I began to speak in front of large groups of people about losing my mom. I shared my last conversation with her and my commitment to honoring her memory. It was very emotional but I soon became comfortable with just speaking from my heart.

I struggled with giving oral book reports in school and always considered myself relatively shy so standing before a group was something I wasn’t comfortable with. I suddenly found myself eager (albeit nervous) to open my heart and share my emotions with so many. Losing mom changed my life considerably. I began to realize the importance of giving to others. It was an epiphany to realize I actually thought less about myself when I focused on others. I also realized that I had the unique opportunity to inspire people to do far more than attempt to complete a marathon.

I was the first coach of many of my runners…they had never been on a sports team. When you have someone say, ‘ I have never had anyone say they believe in me!’, you begin to view your role very differently. I realized that I also had the opportunity to motivate and inspire people to believe they were capable of achieving far more than they ever imagined!

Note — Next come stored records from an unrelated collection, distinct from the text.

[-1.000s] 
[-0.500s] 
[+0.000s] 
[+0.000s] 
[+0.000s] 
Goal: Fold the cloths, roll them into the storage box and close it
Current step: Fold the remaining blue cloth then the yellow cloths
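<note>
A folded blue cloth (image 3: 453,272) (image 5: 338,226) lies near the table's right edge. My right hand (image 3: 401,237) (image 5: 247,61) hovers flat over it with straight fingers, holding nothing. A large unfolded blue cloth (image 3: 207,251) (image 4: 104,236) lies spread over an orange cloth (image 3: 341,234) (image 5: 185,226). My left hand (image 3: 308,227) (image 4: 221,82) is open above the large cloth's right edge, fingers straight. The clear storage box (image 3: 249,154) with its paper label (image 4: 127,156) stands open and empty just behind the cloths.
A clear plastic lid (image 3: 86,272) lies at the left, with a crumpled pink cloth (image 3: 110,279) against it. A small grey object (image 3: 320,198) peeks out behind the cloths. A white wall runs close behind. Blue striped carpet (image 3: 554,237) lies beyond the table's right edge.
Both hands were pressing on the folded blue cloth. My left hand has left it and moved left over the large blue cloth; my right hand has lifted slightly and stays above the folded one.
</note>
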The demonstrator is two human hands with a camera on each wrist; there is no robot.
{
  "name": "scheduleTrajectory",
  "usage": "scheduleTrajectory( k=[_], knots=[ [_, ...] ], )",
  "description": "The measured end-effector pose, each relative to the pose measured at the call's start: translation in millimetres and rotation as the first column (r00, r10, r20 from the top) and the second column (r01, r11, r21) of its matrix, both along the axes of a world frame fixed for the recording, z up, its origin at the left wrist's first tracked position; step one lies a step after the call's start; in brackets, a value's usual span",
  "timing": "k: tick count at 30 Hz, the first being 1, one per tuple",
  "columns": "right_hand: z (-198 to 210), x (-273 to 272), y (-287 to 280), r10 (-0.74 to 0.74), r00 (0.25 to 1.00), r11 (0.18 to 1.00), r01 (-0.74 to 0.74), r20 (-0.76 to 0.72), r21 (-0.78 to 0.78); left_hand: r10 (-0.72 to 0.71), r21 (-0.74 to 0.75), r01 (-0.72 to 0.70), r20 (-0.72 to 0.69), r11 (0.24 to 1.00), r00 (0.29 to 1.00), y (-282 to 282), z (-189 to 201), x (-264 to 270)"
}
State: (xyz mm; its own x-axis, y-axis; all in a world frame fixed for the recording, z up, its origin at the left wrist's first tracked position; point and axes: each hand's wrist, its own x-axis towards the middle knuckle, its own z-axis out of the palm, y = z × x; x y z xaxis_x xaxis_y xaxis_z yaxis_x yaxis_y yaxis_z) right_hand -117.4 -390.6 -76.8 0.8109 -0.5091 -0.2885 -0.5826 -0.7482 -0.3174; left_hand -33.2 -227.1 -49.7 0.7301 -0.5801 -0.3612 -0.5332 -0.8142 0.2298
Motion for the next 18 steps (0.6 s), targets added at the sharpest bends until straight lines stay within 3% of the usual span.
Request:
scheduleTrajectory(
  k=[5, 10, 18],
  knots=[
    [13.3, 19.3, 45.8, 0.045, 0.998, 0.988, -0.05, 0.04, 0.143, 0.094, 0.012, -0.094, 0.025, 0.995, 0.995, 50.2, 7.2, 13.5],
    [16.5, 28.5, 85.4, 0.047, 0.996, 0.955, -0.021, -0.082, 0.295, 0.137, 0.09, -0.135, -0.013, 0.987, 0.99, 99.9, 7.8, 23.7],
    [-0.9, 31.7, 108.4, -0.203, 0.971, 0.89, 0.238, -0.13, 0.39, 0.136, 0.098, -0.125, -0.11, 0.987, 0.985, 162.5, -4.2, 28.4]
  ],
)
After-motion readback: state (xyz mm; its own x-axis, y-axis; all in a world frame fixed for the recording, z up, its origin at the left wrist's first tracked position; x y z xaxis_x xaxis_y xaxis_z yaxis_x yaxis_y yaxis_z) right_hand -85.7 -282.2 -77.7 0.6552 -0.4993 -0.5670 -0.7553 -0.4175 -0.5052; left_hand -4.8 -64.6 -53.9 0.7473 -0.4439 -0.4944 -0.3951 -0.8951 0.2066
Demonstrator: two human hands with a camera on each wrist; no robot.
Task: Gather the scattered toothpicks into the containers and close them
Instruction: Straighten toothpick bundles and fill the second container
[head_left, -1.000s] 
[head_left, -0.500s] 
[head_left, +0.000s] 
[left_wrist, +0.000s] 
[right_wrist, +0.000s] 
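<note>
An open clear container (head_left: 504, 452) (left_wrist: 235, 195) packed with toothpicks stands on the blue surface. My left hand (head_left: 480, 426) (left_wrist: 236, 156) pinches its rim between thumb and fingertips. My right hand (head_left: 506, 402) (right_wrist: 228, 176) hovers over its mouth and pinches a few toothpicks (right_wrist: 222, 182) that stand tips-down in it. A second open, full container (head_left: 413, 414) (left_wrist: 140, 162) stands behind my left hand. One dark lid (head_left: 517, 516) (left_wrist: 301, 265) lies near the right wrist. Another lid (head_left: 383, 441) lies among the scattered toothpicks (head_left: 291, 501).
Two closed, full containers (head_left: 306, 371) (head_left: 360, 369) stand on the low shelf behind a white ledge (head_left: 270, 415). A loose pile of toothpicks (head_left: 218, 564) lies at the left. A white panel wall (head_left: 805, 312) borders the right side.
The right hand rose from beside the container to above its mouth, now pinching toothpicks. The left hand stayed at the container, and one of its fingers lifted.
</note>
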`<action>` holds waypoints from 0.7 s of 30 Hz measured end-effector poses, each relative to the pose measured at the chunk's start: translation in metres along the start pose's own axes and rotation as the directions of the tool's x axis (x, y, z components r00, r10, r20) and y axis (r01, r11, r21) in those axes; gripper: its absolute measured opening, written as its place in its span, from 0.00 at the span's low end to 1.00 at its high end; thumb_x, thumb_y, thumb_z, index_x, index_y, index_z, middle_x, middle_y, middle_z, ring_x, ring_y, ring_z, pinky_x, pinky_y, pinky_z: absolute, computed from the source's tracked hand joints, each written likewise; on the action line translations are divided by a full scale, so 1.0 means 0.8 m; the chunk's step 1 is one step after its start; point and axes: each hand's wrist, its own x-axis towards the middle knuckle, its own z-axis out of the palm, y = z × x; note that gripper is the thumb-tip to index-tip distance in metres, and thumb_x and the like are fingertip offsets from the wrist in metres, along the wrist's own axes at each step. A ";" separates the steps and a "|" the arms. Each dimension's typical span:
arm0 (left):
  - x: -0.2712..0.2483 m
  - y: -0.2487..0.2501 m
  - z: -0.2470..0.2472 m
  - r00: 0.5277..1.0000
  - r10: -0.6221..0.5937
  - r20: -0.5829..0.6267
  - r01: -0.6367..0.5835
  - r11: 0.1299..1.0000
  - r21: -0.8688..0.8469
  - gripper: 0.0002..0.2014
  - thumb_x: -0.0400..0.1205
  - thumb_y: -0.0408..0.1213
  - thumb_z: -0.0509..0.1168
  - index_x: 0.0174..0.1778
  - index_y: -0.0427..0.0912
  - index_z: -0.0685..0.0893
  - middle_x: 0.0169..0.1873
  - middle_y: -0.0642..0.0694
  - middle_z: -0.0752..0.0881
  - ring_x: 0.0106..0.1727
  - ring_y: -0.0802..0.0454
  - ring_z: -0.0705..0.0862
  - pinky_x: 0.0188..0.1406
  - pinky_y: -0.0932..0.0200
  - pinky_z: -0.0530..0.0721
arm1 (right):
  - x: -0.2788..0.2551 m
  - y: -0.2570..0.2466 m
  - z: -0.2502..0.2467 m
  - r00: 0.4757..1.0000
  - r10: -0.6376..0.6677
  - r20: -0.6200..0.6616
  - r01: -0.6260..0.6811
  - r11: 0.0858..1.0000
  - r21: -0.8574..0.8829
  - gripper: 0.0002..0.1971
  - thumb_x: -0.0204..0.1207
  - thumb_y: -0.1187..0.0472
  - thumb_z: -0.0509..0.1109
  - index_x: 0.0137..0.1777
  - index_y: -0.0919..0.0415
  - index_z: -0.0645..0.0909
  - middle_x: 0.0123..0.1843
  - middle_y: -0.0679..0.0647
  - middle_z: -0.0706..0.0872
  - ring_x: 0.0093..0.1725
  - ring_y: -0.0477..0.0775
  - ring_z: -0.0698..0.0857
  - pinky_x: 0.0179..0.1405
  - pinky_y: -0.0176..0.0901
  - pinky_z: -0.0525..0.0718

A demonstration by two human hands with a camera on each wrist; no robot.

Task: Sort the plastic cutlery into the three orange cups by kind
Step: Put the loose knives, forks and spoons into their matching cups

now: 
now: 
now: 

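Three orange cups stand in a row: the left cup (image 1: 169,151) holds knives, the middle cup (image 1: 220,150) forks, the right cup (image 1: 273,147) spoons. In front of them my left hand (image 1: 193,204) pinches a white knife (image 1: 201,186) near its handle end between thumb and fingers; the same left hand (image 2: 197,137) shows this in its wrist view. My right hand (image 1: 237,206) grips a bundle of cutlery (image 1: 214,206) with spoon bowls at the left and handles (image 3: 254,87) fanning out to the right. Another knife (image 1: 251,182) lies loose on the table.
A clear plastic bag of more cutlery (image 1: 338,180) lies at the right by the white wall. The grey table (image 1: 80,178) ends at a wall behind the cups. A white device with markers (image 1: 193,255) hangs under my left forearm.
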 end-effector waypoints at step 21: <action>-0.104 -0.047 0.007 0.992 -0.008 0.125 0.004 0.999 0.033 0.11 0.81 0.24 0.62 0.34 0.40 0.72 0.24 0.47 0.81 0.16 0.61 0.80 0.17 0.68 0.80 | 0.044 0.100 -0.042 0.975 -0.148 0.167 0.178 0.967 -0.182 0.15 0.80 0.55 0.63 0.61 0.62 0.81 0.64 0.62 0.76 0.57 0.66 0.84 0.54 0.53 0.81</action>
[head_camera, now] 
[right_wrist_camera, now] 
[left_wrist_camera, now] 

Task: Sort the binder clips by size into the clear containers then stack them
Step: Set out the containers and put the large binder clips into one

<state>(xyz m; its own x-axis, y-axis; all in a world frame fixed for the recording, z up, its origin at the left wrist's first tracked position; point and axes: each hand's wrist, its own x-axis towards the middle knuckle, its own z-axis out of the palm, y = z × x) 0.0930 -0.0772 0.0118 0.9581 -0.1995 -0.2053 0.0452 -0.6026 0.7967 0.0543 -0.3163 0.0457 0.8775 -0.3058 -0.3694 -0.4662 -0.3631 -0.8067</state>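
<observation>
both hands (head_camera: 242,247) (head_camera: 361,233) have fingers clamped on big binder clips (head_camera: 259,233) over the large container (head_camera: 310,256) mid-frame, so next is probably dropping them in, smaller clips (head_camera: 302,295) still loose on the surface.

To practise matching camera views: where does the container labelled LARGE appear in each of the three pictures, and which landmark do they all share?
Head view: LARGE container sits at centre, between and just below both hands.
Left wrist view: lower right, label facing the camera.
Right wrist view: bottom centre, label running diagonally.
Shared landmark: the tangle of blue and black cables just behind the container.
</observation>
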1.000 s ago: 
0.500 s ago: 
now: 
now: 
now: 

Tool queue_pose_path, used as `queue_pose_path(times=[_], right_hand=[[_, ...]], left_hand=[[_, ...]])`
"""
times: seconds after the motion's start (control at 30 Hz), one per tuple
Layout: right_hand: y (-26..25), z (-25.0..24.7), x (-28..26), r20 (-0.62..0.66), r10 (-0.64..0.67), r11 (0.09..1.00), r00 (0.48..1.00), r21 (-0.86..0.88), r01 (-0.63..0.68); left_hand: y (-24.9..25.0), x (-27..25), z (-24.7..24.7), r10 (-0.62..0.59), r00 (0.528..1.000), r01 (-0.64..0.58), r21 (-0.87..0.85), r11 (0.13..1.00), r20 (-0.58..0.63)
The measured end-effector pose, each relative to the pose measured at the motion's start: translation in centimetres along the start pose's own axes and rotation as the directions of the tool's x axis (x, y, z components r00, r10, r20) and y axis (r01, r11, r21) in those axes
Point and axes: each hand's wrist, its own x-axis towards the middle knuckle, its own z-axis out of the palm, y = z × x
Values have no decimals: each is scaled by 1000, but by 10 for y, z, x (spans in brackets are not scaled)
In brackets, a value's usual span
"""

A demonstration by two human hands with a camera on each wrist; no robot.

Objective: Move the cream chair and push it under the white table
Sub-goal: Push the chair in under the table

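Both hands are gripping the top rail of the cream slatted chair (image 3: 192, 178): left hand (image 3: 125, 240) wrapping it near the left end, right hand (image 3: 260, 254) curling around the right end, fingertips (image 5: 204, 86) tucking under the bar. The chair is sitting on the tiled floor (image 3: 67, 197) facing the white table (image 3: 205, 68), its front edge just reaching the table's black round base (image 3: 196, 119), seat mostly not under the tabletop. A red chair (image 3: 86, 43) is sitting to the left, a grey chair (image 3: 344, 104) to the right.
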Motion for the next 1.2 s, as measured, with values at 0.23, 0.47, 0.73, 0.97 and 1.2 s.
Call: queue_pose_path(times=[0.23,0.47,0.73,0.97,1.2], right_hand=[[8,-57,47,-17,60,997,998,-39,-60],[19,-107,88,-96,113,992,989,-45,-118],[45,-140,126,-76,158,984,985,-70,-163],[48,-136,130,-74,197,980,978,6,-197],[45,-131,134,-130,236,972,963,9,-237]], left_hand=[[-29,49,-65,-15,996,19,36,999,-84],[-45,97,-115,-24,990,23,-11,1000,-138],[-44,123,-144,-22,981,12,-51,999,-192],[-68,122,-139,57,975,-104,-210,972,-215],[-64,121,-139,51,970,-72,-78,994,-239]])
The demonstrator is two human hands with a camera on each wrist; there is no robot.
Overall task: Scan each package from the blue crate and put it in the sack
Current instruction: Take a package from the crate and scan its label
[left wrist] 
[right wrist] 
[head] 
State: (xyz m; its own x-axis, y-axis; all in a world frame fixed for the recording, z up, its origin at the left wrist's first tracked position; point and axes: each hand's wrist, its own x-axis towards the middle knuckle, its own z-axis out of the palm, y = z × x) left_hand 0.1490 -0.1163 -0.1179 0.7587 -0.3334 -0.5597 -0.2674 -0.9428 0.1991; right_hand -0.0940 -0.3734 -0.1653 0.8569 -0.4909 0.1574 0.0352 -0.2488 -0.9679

The boxes of cards and letters that I’ve received during the past 17 years are the ultimate validation of the unique opportunity I’ve been given. It’s an opportunity to honor my mom’s memory in a significant way and to establish a legacy of helping others…that’s important to me.

None of this would have been possible without Lori. We met shortly after I began coaching and her example of selflessness dramatically influenced my coaching and my view of the world…my view of myself! She has stood in my shadow for far too long but I’ve never forgotten that I owe who I am today to her. I also have been deeply influenced by all the runners that I’ve coached.

To witness thousands of runners commit themselves to making a significant difference in the world has changed my life. I survived in a world of selfishness most of my life…coaching charity runners has dramatically changed that. I’ve seen countless runners, who couldn’t complete one lap of running on a local track when training began, become marathoners in less than 5 months. And they were able to accomplish that because they were so committed to helping others and making a difference in their lives.

Charity runners have a higher completion rate in the marathon than any other group. That’s undoubtedly due to their commitment to serving others. The marathon becomes far less about them than it is to fulfilling a commitment to the charity they’re representing.

Completing a marathon training season is bittersweet for me. The pride that I feel for each of my runners is immeasurable. The sadness of knowing I may never say many of them again is something I don’t like to consider. But I find considerable comfort in the knowledge that I’ve been given a unique gift of being their coach and I’ve given my absolute best effort to them.

My greatest hope is that I’ve instilled in each of them a belief that they can accomplish ANYTHING they commit themselves to and believe in.

  1. Jimmy Gonzalez says:

    I stumbled upon your posts almost 4 weeks ago and I’m so glad I did. Don’t plan on running Boston–or any other marathon–but I find that so much of what you write is applicable to other endeavors. Just want you to know how much I appreciate what you do. Thank you !!!

  2. Barbara says:

    This is a great post, Rick! Thanks!